This application claims the priority benefit of Korean Patent Application No. 10-2013-0043463, filed on Apr. 19, 2013, in the Korean Intellectual Property Office, and Chinese Patent Application No. 201210231897.X, filed on Jul. 5, 2012, in the Chinese Patent Office, the disclosures of each of which are incorporated herein by reference.
1. Field
Example embodiments of the following disclosure relate to a method and apparatus for modeling a three-dimensional (3D) face, and a method and apparatus for tracking a face, and more particularly, to a method for modeling a 3D face that provides a 3D face most similar to a face of a user, and outputs high accuracy facial expression information by performing tracking of a face and modeling of a 3D face in a video frame including a face inputted continuously.
2. Description of the Related Art
Related technology for tracking/modeling a face may involve outputting a result with various levels of complexity, through a continuous input of video. For example, the related technology for tracking/modeling the face may output a variety of results based on various factors, including but not limited to a type of an expression parameter, an intensity of an expression, a two-dimensional (2D) shape of a face, a low resolution three-dimensional (3D) shape of a face, and a high resolution 3D shape of a face.
In general, the technology for tracking/modeling the face may be classified into technology for identifying a face of a user, fitting technology, and regeneration technology for modeling. Some of the technology for tracking/modeling the face may use a binocular camera or a depth camera. For example, a user may perform 3D modeling of a face using a process of setting a marked key point, registering a user, maintaining a fixed expression when modeling, and the like.
The foregoing and/or other aspects are achieved by providing a method for modeling a three-dimensional (3D) face, the method including setting a predetermined reference 3D face to be a working model, and tracking a face in a unit of video frame, based on the working model, generating a result of the tracking including at least one of a face characteristic point, an expression parameter, and a head pose parameter from the video frame, updating the working model, based on the result of the tracking.
The method for modeling the 3D face may further include training a reference 3D face, in advance, through off-line 3D face data, and setting the trained reference 3D face to be a working model.
The foregoing and/or other aspects are achieved by providing an apparatus for modeling a 3D face, the apparatus including a tracking unit to track a face based on a working model with respect to a video frame inputted, and generate a result of tracking including at least one of a face characteristic point, an expression parameter, and a head pose parameter, and a modeling unit to update the working model, based on the result of the tracking.

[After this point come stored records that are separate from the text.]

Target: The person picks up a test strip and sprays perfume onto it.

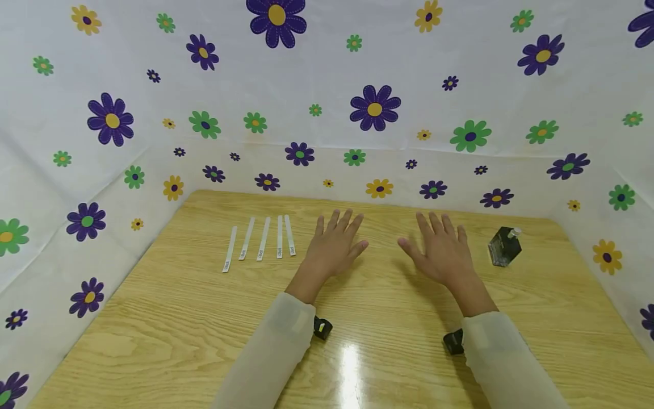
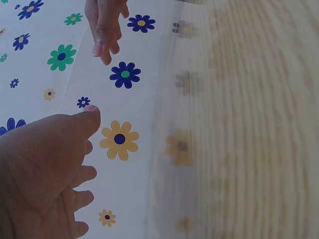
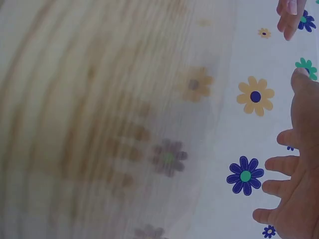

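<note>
Left of the frame's centre, five strips (image 1: 263,239) lie spread on the table (image 1: 378,318), print at their lower ends. They look like paper: very light, thin, easily bent or creased. Lying flat, they would be awkward to pick up; I'd catch a long edge with my nail and pinch lightly, away from the print.

Near the middle, just right of the strips, is my left grip (image 1: 332,247), fingers spread and holding nothing. Right of centre, my right grip (image 1: 443,253) is likewise spread and free.

Farther right, the bottle (image 1: 504,247) is on the table, its pale nozzle (image 1: 515,232) towards the upper right. It looks like glass: stiff, fairly heavy for its size, smooth enough to slip, breakable if dropped. I'd take it round the flat body, keeping pressure off the nozzle.
</note>
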`<action>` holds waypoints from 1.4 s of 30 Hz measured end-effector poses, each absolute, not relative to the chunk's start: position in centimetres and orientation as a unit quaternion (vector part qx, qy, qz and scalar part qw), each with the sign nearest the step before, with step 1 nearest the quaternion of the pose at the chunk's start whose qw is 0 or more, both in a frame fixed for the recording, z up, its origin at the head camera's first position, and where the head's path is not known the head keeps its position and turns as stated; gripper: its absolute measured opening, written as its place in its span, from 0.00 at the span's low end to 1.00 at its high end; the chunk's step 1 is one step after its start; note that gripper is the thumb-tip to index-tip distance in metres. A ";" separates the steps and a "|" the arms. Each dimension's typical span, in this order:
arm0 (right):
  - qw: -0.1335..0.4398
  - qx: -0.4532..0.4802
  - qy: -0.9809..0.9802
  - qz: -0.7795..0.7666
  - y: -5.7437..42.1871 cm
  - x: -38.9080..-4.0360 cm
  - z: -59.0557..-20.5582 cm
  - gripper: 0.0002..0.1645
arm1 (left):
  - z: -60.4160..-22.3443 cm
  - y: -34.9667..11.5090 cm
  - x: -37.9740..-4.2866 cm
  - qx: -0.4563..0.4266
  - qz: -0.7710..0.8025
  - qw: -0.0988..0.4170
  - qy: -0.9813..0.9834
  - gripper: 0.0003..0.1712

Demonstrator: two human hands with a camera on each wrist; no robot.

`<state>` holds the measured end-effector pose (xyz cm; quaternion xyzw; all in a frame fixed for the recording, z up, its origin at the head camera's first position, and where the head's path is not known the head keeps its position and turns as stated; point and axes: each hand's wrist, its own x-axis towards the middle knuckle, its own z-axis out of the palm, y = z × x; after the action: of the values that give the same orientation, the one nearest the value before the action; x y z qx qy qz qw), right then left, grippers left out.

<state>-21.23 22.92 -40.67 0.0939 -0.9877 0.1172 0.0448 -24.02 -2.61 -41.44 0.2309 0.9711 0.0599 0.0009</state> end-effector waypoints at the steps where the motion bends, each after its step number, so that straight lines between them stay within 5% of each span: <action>1: 0.044 0.096 -0.987 0.117 23.0 -21.3 -40.7 0.54 | -41.4 -2.7 -24.0 0.230 0.062 0.003 0.971 0.40; 9: 0.061 0.123 -0.985 0.108 24.0 -21.8 -40.1 0.47 | -41.1 -4.1 -24.3 0.214 0.067 0.028 0.974 0.43; 42: 0.023 0.135 -0.989 0.061 31.9 -21.9 -36.0 0.48 | -41.6 -15.6 -24.9 0.191 0.083 0.093 0.974 0.47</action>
<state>-21.92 31.88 -36.04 0.1350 -0.9887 0.0610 0.0230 -24.89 -15.64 -41.61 0.1910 0.9736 0.0833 0.0927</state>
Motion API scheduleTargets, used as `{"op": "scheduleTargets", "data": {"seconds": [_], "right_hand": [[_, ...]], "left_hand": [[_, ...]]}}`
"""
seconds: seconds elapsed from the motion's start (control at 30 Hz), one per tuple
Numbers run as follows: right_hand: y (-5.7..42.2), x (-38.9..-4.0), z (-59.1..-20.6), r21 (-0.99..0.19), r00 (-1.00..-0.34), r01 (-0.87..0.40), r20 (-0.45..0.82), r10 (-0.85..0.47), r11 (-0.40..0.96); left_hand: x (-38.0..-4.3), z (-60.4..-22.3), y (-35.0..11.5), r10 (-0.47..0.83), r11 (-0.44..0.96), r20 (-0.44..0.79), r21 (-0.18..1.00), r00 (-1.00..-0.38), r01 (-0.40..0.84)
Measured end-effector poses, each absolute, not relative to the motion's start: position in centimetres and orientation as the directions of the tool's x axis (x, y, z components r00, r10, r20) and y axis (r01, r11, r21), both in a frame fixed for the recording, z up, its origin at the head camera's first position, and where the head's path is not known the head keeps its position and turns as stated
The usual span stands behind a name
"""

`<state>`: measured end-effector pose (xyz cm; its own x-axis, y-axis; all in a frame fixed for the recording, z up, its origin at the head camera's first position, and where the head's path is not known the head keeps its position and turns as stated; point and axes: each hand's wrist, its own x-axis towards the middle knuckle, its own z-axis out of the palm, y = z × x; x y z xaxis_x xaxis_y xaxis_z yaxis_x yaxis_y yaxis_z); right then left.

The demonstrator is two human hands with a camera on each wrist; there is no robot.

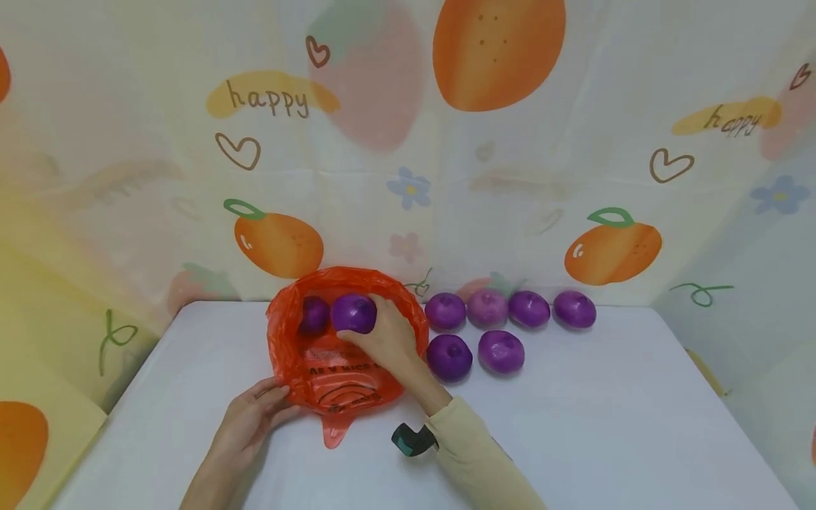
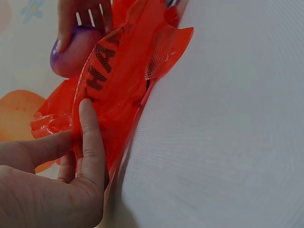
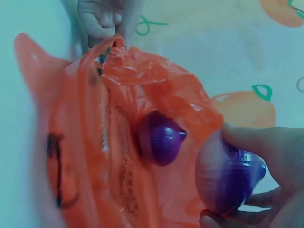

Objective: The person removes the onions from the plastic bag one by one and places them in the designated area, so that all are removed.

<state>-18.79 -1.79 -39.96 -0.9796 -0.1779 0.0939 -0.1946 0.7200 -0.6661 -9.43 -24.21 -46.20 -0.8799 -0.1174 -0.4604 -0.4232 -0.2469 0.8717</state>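
Observation:
A red plastic bag (image 1: 280, 354) lies with its mouth held wide, black print on its inner side. My left hand (image 1: 250, 419) pinches the bag's near left rim; the left wrist view shows its fingers (image 2: 92, 137) on both sides of the film. My right hand (image 1: 394, 340) grips a purple onion (image 1: 353, 313) between thumb and fingers over the bag's mouth. Another purple onion (image 1: 314, 316) sits inside the bag, also plain in the right wrist view, apart from the held onion (image 3: 225, 175).
To the right of the bag, several purple onions stand in two rows: a back row (image 1: 530, 309) by the printed backdrop and a shorter front row (image 1: 501, 352). They rest on a white table (image 1: 605, 425). A dark wrist device (image 1: 411, 440) shows beside the right sleeve.

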Motion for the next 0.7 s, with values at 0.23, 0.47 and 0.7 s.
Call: {"op": "scheduleTargets", "data": {"seconds": [0.23, 0.47, 0.7], "right_hand": [[0.8, -17.4, -39.9, -0.731, -0.965, -0.255, 0.148, -0.218, 0.633], [4.6, -16.8, -39.2, -0.737, -0.947, -0.32, 0.25, -0.2, 0.596], [8.7, -16.8, -38.9, -0.745, -0.951, -0.3, 0.281, -0.128, 0.596]], "left_hand": [[-9.3, -46.0, -24.3, -0.109, -0.256, -0.461, 0.869, -0.881, -0.424], [-9.4, -45.9, -24.4, -0.118, -0.248, -0.483, 0.86, -0.868, -0.445], [-9.3, -45.9, -24.5, -0.139, -0.235, -0.503, 0.854, -0.853, -0.464]]}}
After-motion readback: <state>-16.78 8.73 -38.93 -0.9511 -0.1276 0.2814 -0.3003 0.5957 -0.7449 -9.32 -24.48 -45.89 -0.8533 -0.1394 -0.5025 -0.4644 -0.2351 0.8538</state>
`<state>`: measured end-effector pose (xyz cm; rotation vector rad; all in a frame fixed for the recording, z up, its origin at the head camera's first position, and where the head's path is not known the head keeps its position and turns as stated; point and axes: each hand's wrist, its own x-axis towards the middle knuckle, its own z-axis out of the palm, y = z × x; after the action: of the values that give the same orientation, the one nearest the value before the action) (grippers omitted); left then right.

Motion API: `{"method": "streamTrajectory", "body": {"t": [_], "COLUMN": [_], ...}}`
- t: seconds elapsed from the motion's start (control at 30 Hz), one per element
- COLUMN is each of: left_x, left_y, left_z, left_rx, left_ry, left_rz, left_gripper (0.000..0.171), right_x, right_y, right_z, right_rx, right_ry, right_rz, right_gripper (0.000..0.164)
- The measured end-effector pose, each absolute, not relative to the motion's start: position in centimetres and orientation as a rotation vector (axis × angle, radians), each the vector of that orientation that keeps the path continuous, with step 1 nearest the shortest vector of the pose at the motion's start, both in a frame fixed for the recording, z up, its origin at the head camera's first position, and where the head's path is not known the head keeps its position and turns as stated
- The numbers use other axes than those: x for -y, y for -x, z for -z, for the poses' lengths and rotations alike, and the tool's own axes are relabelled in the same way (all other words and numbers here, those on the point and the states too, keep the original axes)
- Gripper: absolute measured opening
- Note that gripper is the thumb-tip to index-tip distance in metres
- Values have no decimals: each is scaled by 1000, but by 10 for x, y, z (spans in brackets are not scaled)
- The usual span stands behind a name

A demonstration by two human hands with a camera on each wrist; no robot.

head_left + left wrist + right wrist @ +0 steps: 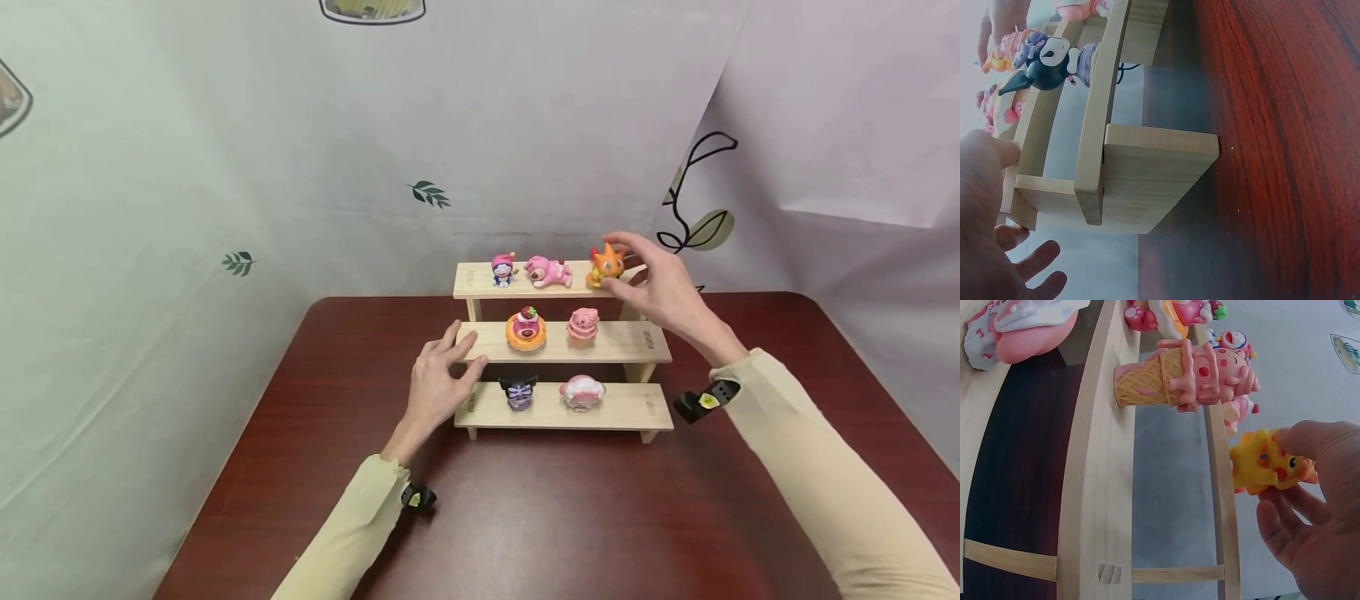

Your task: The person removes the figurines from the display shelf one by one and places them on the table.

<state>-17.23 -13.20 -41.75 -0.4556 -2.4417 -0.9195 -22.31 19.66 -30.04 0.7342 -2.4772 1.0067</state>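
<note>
On the top board [480, 280] of a three-tier wooden display stand, at its right part, is a yellow and orange figurine [606, 265]. My right hand [663, 283] pinches this figurine between thumb and fingers, as the right wrist view [1329, 487] also shows. The figurine's base is right at the board's surface. My left hand [435, 379] rests at the left end of the middle board [487, 343], thumb by its front edge and the other fingers spread. Nearest to the right hand on the middle board stands a pink ice cream cone figurine [1204, 374].
A blue and pink figurine [502, 270] and a lying pink bear [549, 272] share the top board. A bear in an orange ring [526, 330] sits on the middle one. The bottom board carries a purple figurine [519, 394] and a white-pink one [582, 392]. Behind hangs a pale curtain [315, 167].
</note>
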Motion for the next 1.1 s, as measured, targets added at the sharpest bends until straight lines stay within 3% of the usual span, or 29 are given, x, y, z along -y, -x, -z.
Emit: {"method": "streamTrajectory", "body": {"t": [1.1], "left_x": [132], "left_y": [171], "left_z": [418], "left_rx": [2430], "left_ry": [459], "left_rz": [910], "left_gripper": [44], "right_x": [-185], "right_y": [185], "right_z": [285], "right_rx": [2353], "right_ry": [-821], "right_rz": [-975], "right_gripper": [56]}}
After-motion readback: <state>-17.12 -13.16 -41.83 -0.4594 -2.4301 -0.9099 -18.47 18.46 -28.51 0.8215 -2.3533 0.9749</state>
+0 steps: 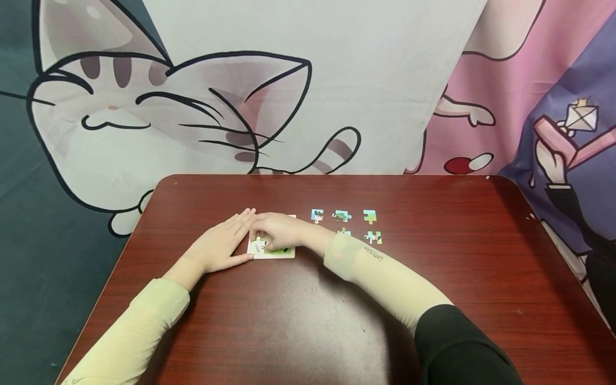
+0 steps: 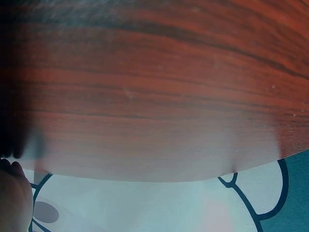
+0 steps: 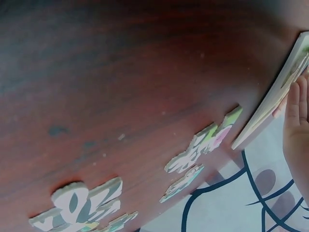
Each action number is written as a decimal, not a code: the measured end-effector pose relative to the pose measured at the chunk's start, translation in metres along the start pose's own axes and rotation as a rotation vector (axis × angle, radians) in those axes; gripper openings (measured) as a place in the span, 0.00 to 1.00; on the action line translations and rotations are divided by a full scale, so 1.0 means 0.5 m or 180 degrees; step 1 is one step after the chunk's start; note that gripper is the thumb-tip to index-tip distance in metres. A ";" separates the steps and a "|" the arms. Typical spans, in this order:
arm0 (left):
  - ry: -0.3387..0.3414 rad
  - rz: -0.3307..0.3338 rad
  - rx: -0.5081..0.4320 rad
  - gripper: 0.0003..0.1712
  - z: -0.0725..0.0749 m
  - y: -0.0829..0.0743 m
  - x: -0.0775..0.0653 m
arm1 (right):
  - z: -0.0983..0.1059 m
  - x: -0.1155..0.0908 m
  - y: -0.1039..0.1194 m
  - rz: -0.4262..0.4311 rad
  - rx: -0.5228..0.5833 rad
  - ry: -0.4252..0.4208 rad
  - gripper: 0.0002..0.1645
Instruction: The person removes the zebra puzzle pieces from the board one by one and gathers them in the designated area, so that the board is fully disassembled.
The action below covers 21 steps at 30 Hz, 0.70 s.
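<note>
We are steadying the puzzle board [image 1: 284, 254] with our left hand [image 1: 218, 246], fingers straight and pressed flat at its near-left edge. Our right hand [image 1: 276, 231] is curling over the board, fingertips pinching or pressing a piece [image 1: 261, 246]; which, we cannot tell. Risk: pushing down crooked could be popping neighbouring pieces loose or skating the board off the flat hand. Count: one board, five loose pieces [image 1: 343, 216] lying just right of the grip, on the table [image 1: 433, 278].
</note>
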<state>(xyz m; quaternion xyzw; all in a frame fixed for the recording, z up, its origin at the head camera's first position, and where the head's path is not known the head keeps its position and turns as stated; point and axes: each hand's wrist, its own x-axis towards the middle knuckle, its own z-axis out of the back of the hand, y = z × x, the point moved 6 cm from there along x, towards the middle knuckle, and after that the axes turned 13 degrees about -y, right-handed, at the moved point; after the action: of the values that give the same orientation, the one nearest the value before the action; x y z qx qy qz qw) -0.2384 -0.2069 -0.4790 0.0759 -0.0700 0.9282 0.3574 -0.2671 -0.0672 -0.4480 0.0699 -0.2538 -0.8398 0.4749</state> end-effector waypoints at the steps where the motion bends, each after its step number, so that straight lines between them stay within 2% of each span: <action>1: 0.0007 0.0006 -0.0001 0.57 0.000 0.000 0.000 | 0.001 -0.001 0.002 0.0021 -0.0034 -0.0022 0.20; 10: 0.0019 0.0015 -0.0010 0.57 -0.001 0.000 0.001 | 0.004 -0.006 0.009 0.0104 -0.0179 -0.0191 0.16; 15: 0.0029 0.0010 0.0025 0.57 -0.002 0.001 0.000 | 0.011 -0.005 0.011 0.0033 0.0049 -0.0323 0.11; 21: 0.0029 0.0022 0.0006 0.57 -0.003 0.001 0.000 | 0.016 0.002 0.000 -0.0357 0.0559 -0.0410 0.09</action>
<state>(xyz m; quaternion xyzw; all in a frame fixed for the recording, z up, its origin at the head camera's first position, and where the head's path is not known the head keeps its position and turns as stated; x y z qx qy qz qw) -0.2386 -0.2070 -0.4804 0.0718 -0.0678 0.9299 0.3544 -0.2706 -0.0651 -0.4410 0.0712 -0.3521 -0.8423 0.4019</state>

The apparatus for modeling the 3D face may further include training a 3D reference face, in advance, through off-line 3D face data, and setting the trained reference to be a working model.
The modeling unit may include a plurality of modeling units to repeatedly perform updating of the working model through alternative use of the plurality of modeling units.
Additional aspects of embodiments will be set forth in part in the description which follows and, in part, will be apparent from the description, or may be learned by practice of the disclosure.
These and/or other aspects will become apparent and more readily appreciated from the following description of embodiments, taken in conjunction with the accompanying drawings of which:
Reference will now be made in detail to embodiments, examples of which are illustrated in the accompanying drawings, wherein like reference numerals refer to the like elements throughout. Embodiments are described below to explain the present disclosure by referring to the figures.
A method for modeling a three-dimensional (3D) face and a method for tracking a face may be conducted in a general computer or a dedicated processor. The general computer or the dedicated processor may be configured to implement the method for modeling and the method for tracking. The method for modeling the 3D face may include setting a predetermined high accuracy reference 3D face to be used as a working model for a video frame, inputted continuously, or to be a working model within a predetermined period of time, e.g., a few minutes. Further, the reference 3D face may include a face shape, and tracking of a face of a user may be based on the set working model.
In a following step, the method for modeling the 3D face may perform updating/correcting of the working model with respect to a predetermined number of faces, based on a result of the tracking. Subsequent to the updating/correcting of the working model, the method for modeling the 3D face may continuously track the face with respect to the video frame until a 3D face reaching a predetermined threshold value is obtained, or until the tracking of the face and the updating/correcting of the working model is completed for all video frames. A result of the tracking including accurate expression information and head pose information may be outputted in the updating/correcting, or subsequent to the updating/correcting being completed, the 3D face generated may be outputted, as necessary.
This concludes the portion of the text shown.